Le gouvernement estime que l'activité va chuter seulement de 15% (après avoir plongé de 30% lors du premier confinement), notamment grâce au recours au télétravail, qui "n'est pas une option", a bien prévenu Elizabeth Borne, la ministre du Travail. Ce sera d'ailleurs inscrit dans la nouvelle version du protocole national en entreprise. Cela permettra aux salariés de se retourner contre leur employeur en cas de non respect des règles. Eclairage de Simon Cardona.

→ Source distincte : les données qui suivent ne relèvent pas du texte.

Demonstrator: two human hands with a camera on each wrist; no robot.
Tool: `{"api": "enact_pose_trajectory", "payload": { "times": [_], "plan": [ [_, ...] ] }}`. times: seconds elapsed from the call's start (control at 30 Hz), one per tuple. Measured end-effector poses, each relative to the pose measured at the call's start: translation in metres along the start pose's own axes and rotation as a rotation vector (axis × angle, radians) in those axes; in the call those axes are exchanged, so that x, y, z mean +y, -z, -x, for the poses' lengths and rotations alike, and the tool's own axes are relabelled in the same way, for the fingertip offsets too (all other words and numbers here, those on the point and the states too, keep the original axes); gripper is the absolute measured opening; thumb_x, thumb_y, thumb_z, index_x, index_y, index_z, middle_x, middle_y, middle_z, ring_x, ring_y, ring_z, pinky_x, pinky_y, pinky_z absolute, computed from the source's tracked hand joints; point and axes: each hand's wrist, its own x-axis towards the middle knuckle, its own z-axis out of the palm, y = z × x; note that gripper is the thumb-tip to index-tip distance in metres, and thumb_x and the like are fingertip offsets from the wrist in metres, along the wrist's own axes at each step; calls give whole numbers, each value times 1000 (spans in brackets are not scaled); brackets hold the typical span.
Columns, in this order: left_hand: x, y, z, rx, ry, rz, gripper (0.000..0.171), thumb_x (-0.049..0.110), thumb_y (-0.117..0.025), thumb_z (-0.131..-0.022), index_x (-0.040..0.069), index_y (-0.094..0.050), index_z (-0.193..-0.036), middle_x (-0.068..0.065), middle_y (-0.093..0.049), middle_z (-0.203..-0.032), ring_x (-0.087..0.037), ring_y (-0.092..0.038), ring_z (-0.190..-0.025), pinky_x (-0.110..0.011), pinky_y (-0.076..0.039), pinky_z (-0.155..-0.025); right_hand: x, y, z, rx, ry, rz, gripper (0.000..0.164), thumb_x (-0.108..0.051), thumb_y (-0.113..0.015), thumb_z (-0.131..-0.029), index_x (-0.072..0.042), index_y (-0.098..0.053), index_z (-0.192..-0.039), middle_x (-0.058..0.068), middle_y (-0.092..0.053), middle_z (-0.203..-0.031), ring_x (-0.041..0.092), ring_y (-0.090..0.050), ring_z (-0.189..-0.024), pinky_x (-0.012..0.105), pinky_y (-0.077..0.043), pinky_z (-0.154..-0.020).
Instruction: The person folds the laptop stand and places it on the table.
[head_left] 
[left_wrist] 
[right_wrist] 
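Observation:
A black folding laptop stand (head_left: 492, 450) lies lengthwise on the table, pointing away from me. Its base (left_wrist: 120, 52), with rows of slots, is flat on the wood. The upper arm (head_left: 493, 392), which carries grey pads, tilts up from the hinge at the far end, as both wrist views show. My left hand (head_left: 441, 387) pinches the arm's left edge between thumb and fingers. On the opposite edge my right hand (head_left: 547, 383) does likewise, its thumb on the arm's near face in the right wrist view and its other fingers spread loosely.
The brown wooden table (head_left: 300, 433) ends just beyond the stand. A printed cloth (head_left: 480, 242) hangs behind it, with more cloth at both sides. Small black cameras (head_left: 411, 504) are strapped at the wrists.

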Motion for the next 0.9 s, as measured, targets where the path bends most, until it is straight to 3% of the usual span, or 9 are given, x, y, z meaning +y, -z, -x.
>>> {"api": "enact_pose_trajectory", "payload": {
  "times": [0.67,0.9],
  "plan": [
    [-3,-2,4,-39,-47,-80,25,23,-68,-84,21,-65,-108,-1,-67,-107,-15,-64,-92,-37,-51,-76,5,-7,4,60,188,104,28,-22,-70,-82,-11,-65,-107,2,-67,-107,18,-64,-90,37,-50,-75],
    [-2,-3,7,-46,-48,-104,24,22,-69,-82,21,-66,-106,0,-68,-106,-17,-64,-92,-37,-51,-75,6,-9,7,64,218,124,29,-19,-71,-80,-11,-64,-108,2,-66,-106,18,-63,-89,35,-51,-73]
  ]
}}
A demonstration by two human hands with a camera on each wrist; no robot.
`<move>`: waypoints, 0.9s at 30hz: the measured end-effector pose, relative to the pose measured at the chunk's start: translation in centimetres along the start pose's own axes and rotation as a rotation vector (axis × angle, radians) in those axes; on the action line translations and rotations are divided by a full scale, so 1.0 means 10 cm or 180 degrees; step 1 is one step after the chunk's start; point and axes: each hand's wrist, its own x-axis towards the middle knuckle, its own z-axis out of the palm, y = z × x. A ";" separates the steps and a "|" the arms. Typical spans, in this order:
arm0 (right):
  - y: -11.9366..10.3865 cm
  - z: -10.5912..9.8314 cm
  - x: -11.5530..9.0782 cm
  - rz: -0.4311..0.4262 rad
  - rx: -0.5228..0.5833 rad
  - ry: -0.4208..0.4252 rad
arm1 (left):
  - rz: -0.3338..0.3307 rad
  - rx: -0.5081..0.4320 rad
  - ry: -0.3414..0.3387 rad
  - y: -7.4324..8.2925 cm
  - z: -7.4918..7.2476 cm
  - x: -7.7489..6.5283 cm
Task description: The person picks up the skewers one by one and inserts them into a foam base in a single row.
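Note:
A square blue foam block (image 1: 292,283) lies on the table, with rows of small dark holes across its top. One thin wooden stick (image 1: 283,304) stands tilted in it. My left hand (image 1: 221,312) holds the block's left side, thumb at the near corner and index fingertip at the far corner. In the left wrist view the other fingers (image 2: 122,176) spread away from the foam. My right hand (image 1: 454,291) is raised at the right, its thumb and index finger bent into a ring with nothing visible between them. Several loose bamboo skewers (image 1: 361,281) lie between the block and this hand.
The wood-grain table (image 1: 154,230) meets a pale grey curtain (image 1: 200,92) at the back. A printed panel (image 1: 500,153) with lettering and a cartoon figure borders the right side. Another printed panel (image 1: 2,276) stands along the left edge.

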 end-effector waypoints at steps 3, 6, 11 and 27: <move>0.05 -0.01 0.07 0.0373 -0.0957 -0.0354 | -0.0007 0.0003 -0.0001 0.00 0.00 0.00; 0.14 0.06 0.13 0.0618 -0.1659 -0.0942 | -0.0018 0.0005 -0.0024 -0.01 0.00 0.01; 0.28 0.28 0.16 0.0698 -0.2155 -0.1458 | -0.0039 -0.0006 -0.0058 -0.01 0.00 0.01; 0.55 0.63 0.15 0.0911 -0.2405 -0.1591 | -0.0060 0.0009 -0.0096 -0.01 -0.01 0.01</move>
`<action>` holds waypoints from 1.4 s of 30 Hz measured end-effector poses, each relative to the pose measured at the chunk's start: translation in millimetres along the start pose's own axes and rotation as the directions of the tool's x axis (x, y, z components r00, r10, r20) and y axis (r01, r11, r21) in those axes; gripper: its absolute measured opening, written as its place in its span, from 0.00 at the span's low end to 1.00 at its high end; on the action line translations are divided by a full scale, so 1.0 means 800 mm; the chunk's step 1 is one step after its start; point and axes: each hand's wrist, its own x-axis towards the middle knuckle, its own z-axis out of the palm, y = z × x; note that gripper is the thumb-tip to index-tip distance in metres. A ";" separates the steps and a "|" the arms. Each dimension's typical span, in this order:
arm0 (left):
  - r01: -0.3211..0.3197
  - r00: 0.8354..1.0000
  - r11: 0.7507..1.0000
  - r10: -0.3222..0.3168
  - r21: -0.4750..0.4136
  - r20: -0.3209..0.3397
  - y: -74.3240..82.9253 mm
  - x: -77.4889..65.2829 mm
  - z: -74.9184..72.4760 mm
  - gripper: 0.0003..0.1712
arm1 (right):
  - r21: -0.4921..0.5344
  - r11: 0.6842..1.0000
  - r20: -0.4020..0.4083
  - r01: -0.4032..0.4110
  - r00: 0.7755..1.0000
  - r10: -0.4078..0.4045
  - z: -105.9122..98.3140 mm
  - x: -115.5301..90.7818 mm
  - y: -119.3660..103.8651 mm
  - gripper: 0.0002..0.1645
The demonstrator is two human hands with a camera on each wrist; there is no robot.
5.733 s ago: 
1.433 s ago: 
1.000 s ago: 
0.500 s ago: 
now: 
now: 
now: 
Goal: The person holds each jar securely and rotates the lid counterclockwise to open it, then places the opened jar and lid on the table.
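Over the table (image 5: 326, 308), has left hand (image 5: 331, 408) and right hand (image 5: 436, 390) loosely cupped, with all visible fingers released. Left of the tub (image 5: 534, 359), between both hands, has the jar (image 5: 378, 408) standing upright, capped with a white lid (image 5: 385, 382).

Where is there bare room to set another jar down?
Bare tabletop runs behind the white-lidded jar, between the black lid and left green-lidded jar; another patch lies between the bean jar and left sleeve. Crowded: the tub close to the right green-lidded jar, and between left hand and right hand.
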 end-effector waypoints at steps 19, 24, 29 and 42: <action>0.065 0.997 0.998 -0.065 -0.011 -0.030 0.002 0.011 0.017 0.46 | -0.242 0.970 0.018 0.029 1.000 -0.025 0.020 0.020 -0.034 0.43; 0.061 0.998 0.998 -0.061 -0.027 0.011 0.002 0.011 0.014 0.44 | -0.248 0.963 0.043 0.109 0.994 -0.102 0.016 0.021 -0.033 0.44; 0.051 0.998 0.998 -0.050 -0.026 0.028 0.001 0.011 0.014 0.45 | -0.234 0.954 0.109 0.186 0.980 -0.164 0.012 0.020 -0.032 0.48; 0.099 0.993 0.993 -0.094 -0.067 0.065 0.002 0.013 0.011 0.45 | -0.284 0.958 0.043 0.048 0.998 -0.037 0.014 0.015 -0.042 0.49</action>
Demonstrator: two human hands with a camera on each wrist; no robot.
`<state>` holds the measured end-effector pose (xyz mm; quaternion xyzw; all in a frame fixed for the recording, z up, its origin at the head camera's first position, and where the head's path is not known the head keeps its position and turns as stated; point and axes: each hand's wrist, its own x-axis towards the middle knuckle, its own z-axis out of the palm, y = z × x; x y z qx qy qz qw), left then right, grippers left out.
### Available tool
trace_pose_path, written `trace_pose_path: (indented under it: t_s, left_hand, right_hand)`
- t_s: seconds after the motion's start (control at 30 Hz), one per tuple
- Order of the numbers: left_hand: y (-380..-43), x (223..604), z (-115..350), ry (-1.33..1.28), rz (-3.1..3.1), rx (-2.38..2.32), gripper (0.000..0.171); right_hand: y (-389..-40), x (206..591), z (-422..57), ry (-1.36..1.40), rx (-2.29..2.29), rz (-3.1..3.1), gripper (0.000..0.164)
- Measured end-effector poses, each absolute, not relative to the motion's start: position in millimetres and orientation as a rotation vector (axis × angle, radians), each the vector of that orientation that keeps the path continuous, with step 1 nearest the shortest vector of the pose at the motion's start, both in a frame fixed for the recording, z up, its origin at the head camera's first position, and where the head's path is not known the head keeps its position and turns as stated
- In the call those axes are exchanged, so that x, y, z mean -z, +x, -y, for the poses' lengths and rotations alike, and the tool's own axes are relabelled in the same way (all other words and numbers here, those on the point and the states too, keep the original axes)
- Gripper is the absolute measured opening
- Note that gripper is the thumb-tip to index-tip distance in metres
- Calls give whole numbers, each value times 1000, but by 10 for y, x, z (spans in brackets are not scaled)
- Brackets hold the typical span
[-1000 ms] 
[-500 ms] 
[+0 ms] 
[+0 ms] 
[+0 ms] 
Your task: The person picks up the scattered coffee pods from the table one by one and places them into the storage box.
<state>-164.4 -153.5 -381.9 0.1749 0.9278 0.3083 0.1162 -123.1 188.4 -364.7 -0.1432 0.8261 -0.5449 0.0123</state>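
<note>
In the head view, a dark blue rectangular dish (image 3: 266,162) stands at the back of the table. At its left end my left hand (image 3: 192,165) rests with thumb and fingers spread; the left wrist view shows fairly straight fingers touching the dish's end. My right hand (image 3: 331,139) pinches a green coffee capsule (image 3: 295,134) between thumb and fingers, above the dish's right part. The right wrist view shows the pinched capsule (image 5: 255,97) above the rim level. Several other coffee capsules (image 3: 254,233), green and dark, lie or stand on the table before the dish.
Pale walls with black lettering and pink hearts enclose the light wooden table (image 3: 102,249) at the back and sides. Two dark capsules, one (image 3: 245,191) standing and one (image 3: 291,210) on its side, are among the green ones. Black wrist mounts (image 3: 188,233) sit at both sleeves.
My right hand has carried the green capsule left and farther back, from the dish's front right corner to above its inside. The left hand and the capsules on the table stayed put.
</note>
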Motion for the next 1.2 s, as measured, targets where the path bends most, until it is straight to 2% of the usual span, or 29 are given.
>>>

Les autres titres du journal

Au lendemain de l’attaque terroriste au couteau qui a fait trois morts dans la basilique Notre-Dame de Nice, on en sait plus ce matin sur l'assaillant. Il s’agit d’un ressortissant Tunisien de 21 ans, entré en Europe par l’Italie. Le procureur national anti-terroriste, Jean François Ricard, a fait le point sur l'enquête hier soir. A Nice, les détails de Mathilde Vinceneux.

Quand il n'est pas occupé à s'attaquer à Emmanuel Macron ces derniers jours, le président Turc s'implique dans le conflit dans le Haut-Karabakh. Depuis la reprise du conflit entre séparatistes appuyés par l’Arménie et armée azerbaïdjanaise, la Turquie est le seul pays à soutenir de façon inconditionnelle Bakou sans jamais appeler à un cessez-le-feu. Recep Tayyip Erdogan, met en avant les liens ethniques et culturels entre son pays et l'Azerbaidjan, qualifiant même l’Arménie « d’État voyou ». Un discours largement relayé dans les médias locaux, qui inquiète la petite minorité Arménienne de Turquie. A Istanbul, les explications d'Anne Andlauer.